Go through the lines below, tally those that include the word "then", and give only the tally.

(Beginning of Exercise data)

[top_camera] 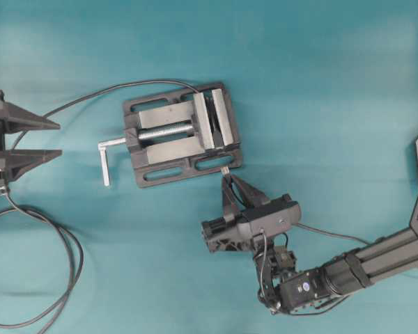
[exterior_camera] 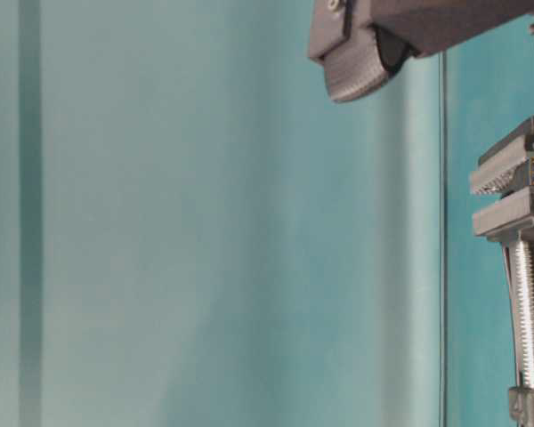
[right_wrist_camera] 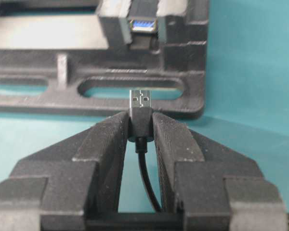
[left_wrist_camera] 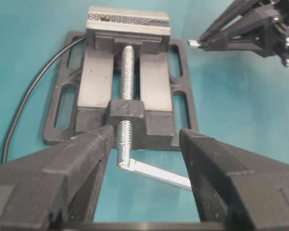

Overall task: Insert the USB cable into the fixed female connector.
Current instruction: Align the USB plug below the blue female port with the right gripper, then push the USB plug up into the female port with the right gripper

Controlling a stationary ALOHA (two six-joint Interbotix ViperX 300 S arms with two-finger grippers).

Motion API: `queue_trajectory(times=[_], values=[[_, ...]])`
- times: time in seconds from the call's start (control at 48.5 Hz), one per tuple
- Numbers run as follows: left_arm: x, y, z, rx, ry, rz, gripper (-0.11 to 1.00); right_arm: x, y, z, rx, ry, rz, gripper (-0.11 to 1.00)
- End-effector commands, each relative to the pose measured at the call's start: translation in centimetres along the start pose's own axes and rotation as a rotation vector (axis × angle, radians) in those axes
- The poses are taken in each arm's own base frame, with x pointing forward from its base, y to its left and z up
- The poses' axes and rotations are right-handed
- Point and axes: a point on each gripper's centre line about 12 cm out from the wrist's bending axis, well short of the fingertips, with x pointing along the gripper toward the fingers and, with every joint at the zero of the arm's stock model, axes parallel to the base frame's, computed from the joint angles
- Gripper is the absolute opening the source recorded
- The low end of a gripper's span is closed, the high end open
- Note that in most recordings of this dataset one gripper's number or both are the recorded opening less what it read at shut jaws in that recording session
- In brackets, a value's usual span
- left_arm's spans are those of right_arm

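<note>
The right gripper [right_wrist_camera: 141, 126] pinches the plug of the USB cable [right_wrist_camera: 140, 109] between its two fingers, the metal tip poking out in front and the thin cord trailing back between them. The tip points at the vise [top_camera: 182, 133] and sits just short of the vise's base edge, a sliver of teal table [top_camera: 320, 83] showing between them in the overhead view. The fixed female connector [right_wrist_camera: 143, 25], its blue insert facing the plug, is clamped between the vise jaws, higher than and beyond the slotted base flange (so the flange edge lies between plug and socket in the right wrist view). The plug looks roughly in line with the socket from side to side. The left gripper [top_camera: 28, 139] stands spread wide at the left edge of the table, holding nothing, well apart from the silver crank handle [top_camera: 107, 157] that sticks out of the vise toward it. A thick black looped cable [top_camera: 52, 278] lies at the lower left. Open table surrounds the vise on the far and right sides.
</note>
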Motion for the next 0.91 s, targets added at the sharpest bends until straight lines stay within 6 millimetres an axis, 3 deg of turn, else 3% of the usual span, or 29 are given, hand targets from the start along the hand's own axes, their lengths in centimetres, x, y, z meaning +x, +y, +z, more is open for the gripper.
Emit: queue_trajectory(times=[0.0, 0.165, 0.887], values=[[0.0, -0.3, 0.4, 0.02, -0.022, -0.016, 0.7, 0.2, 0.6, 1.3, 0.041, -0.008, -0.015, 0.22], [-0.2, -0.2, 0.0, 0.023, -0.019, -0.016, 0.7, 0.9, 0.7, 1.5, 0.05, -0.014, -0.033, 0.22], [-0.4, -0.1, -1.1, 0.024, 0.007, -0.013, 0.7, 0.3, 1.7, 2.5, 0.044, -0.036, -0.037, 0.22]])
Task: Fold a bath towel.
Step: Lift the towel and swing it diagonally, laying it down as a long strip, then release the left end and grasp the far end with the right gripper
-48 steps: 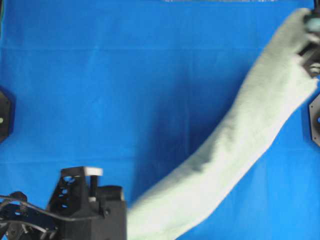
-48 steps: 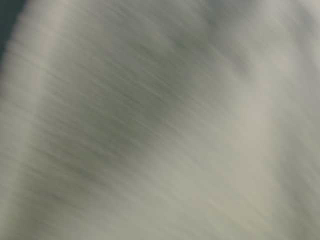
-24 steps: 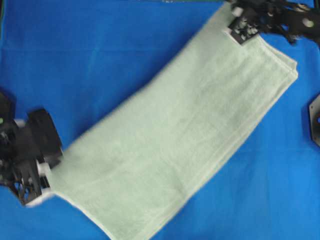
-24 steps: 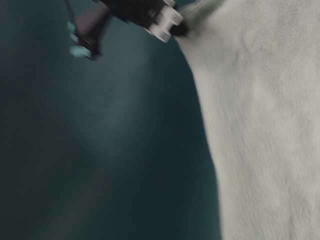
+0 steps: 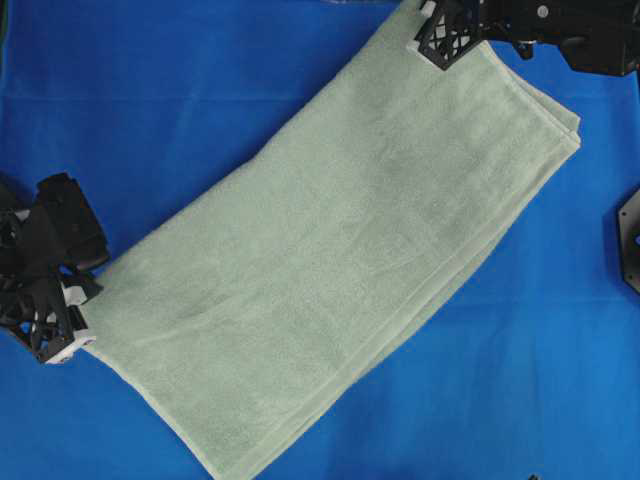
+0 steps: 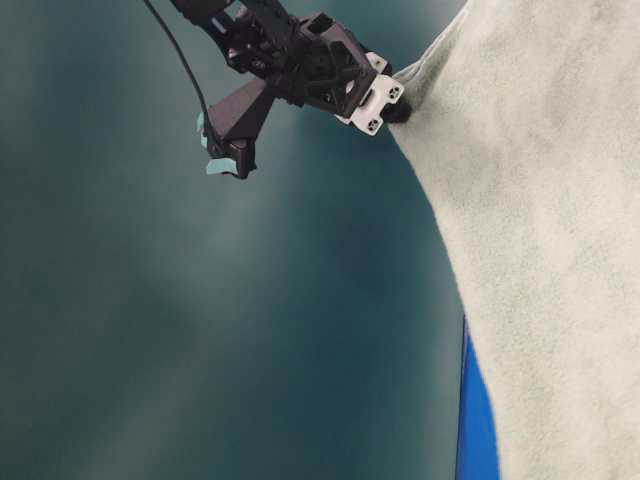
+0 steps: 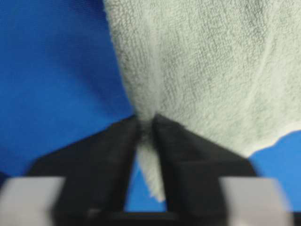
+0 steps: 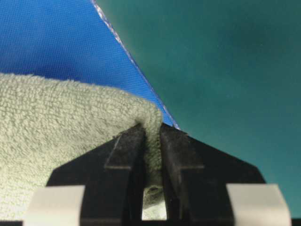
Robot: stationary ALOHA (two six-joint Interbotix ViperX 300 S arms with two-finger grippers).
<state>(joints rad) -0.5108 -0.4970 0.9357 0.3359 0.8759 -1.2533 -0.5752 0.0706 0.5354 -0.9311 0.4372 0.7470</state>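
Seen from overhead, the bath towel (image 5: 340, 260) lies diagonally on the blue table cloth (image 5: 200, 90), while both wrist views show the left gripper (image 7: 146, 123) and right gripper (image 8: 153, 129) pinching opposite towel corners between narrow jaws.

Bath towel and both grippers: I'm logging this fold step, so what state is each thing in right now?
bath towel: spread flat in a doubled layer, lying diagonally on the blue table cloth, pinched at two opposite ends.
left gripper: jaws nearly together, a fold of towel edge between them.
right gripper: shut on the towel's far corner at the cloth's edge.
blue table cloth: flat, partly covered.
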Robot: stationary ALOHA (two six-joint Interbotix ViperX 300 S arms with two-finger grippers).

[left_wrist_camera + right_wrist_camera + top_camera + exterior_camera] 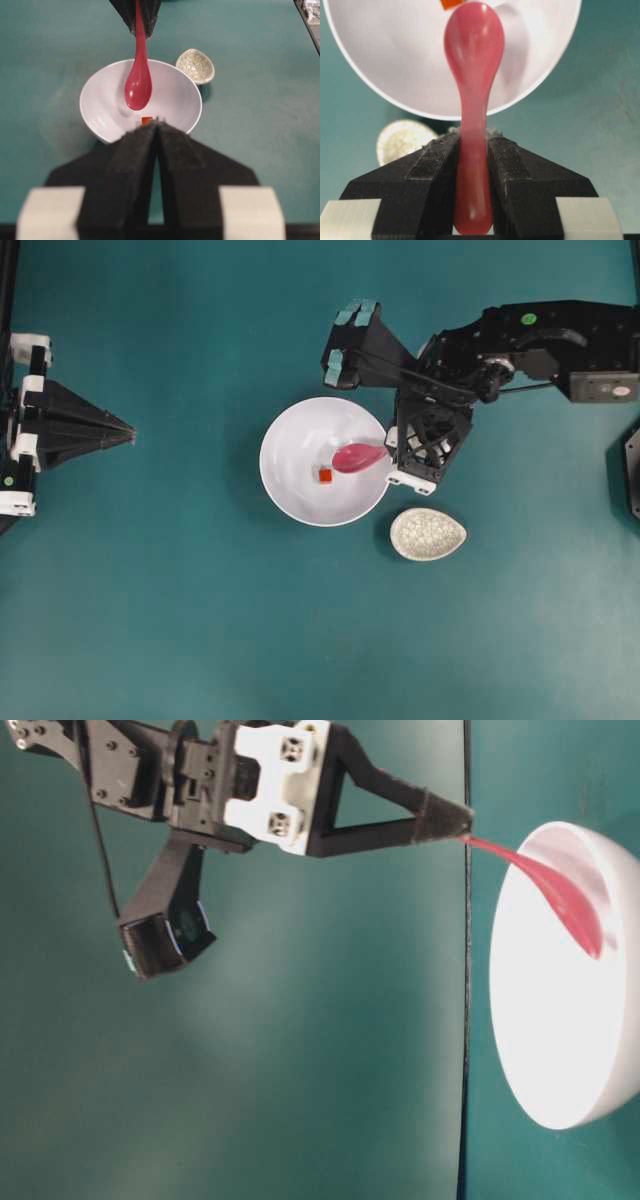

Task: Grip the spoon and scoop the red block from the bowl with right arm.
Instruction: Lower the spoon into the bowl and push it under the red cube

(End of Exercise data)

→ Solution to the problem
2